Metallica – Death Magnetic

Per chi ha amato e ama i Metallica di più stretta ortodossia metal, “Death Magnetic” è indiscutibilmente il loro miglior disco dai tempi del “Black Album” del 1991. Nel frattempo, i Four Horsemen si erano divertiti a giocare col country, il blues ed il southern rock in “Load” (sottovalutato), avevano pubblicato una raccolta di scarti come “Reload” (impossibile da rivalutare), si erano tolti lo sfizio delle cover, dell’orchestra e infine tornavano, dopo aver rischiato seriamente di raggiungere il capolinea, con il controverso e irrisolto “St.Anger” nel 2003. Ma ormai l’unica strada percorribile era rimasta quella del “ritorno al thrash“. E “Death Magnetic” è esattamente questo, un’operazione nostalgia in grado di blandire i milioni di fan che speravano ardentemente nel recupero del vecchio sound degli anni Ottanta; in particolare, qui si vive delle strutture compositive di “…And Justice For All”. Chiaramente la qualità è inferiore – impossibile duplicare un capolavoro – e il tutto assume una fisionomia smaccatamente derivativa, ma ci si può sentire liberi di godere nell’ascoltare un album che nella sua prima parte si mantiene ad alti livelli, corre veloce e fa muovere la testa avanti e indietro con dei riff che non sentivamo fare da papà Hetfield da troppo tempo.
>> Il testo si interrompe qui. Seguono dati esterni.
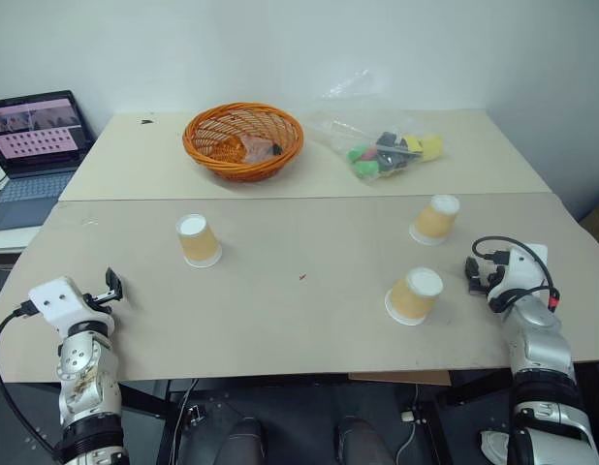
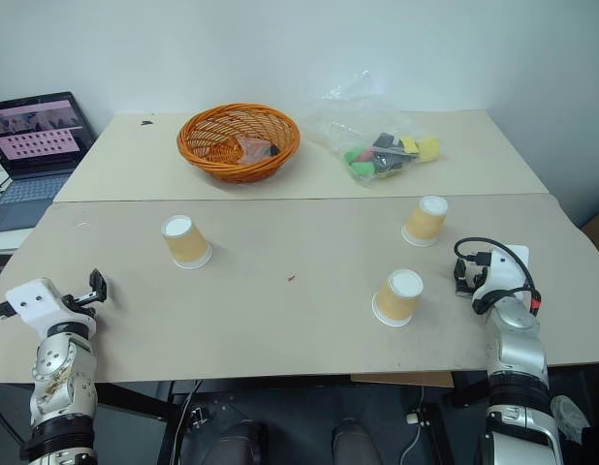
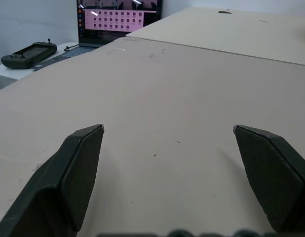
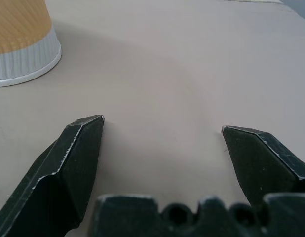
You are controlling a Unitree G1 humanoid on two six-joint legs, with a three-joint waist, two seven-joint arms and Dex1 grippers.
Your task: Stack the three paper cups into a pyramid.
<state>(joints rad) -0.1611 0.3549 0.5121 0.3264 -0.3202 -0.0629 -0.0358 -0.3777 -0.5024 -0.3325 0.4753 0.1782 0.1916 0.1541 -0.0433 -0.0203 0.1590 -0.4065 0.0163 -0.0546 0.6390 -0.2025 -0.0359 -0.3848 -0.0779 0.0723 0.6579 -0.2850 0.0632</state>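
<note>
The left gripper [image 1: 113, 287] sits low over the near left edge of the table [image 1: 299, 320]. Its two black fingers [image 3: 78, 168] are spread wide apart with nothing between them. The right gripper [image 1: 477, 274] sits over the near right edge of the table. Its fingers [image 4: 76, 158] are also wide apart and hold nothing.

All three paper cups stand upside down on the table, each by itself. The nearest cup [image 1: 414, 295] is just beside the right gripper, but not touching it. The second cup [image 1: 435, 220] is a little farther back on the right. The third cup [image 1: 198, 240] is over on the left side, well apart from the other two. A tiny red speck [image 1: 302, 278] lies on the table between the cups.

Farther back there is an orange basket [image 1: 243, 140] with some small things inside, maybe scraps of wrapper. Next to it, toward the right, is a clear plastic bag [image 1: 377, 140] of bright toys. Off the far left corner, a laptop [image 1: 33, 145] is open with its screen lit. A dark controller [image 3: 29, 53] lies beside the laptop.
</note>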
La seconda metà è leggermente più scarsa, allunga troppo la durata del platter con qualche momento che puzza di filler, considerando soprattutto il terzo capitolo di “Unforgiven” e la strumentale che precede la devastante nonché conclusiva “My Apocalypse”. Di sperimentazione manco l’ombra, ma non importa: “Death Magnetic” raggiunge il suo scopo, quello per cui è stato pensato. I Metallica avranno modo di agire più liberamente in tempi e luoghi del tutto insospettabili.